Je ne sais si tout cela est vraiment « en rupture avec les positions de l'OCL ». Il y a quelque mois, Courant Alternatif a publié un article sur un projet de lieu de vie dans le sud du Périgord, porté par ses futurs habitants (une dizaine de futurs retraités, essentiellement des femmes), comme alternative aux maisons de retraite.

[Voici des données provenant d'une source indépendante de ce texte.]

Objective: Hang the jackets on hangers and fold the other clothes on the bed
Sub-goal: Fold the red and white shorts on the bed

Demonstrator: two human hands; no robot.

Une coopérative d’habitat, sur un terrain de 2 ha, à l’orée d’un village, sur des principes d’autogestion, d’égalité, d’entraide et de solidarité, avec espace privatif pour chacun-e de 50 m2 et des parties communes, buanderie, salles de réunion, atelier, bibliothèque, potager… et un ensemble de constructions réalisées sur des bases écolos, avec un système d’emprunt collectif et avec la mise en commun de la charge de remboursement.
Ce n’est pas la révolution en Dordogne et le capitalisme ne tremble pas sur ces bases ni là ni ailleurs. Et pourtant cela existe, au moins comme projet, comme alternative au ghetto-mourroir de la maison de retraite. Courant Alternatif en a parlé. A-t-il bien fait ? D’un point de vue révolutionnaire, peut-être pas : ce n’est après tout qu’une manière de s’aménager des espaces dans les marges du système, de contourner l’Etat et en plus en osant demander des subventions aux pouvoirs publics. En tout cas, cet article, cette information a intéressé plusieurs personnes de mon entourage qui, à la cinquantaine bien tassée, se demandent, quelque peu anxieux et interrogatifs, quel sera leur avenir quand on refuse la perte d’autonomie que représente toute prise en charge et la peur, l’absurdité d’une solitude et de la désocialisation que le « troisième âge » semble inaugurer fatalement.
Pour finir, juste un point qui me semble important et qui est une question ouverte, une interrogation.
Je ne pense pas qu’il y ait aujourd’hui un schéma unique pour un quelconque “processus révolutionnaire”. Il n’y a pas de “modèle”.
Quant à ce qui se désigne couramment par “alternatives” sociales et/ou politiques, il n’y a pas de voie toute désignée, ça se saurait.
Il y a eu, il y a, il y aura des luttes et expériences diversifiées qu’elles soient dans (et contre) le système ou qu’elles visent à y échapper et créer quelque chose d’autre sur ses marges. Elles pourront peut-être s’ignorer ou se connaître et ne pas se comprendre ou au contraire trouver des points de jonction et d’articulation. Elles pourront croître ou refluer, gagner ou perdre.
Le capitalisme étend son influence sur tous les aspects de la vie, pas seulement au travail. Il est assez logique qu’il suscite autant de refus, de résistances, de rebellions. Depuis les arrêts de travail dans les entreprises jusqu’à l’occupation de logements vides et disponibles, depuis les bagarres pour conserver ici un bureau de poste, là un arrêt de train, ailleurs un service hospitalier jusqu’aux projets de lieux alternatifs comme des coopératives d’habitat pour personnes âgées ou autres, c’est cette multiplicité et la diversité qui fait la force des mouvements de résistance, mouvements, luttes, expériences qui pourraient bien, à force de colères accumulées, de manières plus ou moins coordonnées mais assurément transversales, décider de passer à la contre-offensive.
Et là cela devient encore plus intéressant.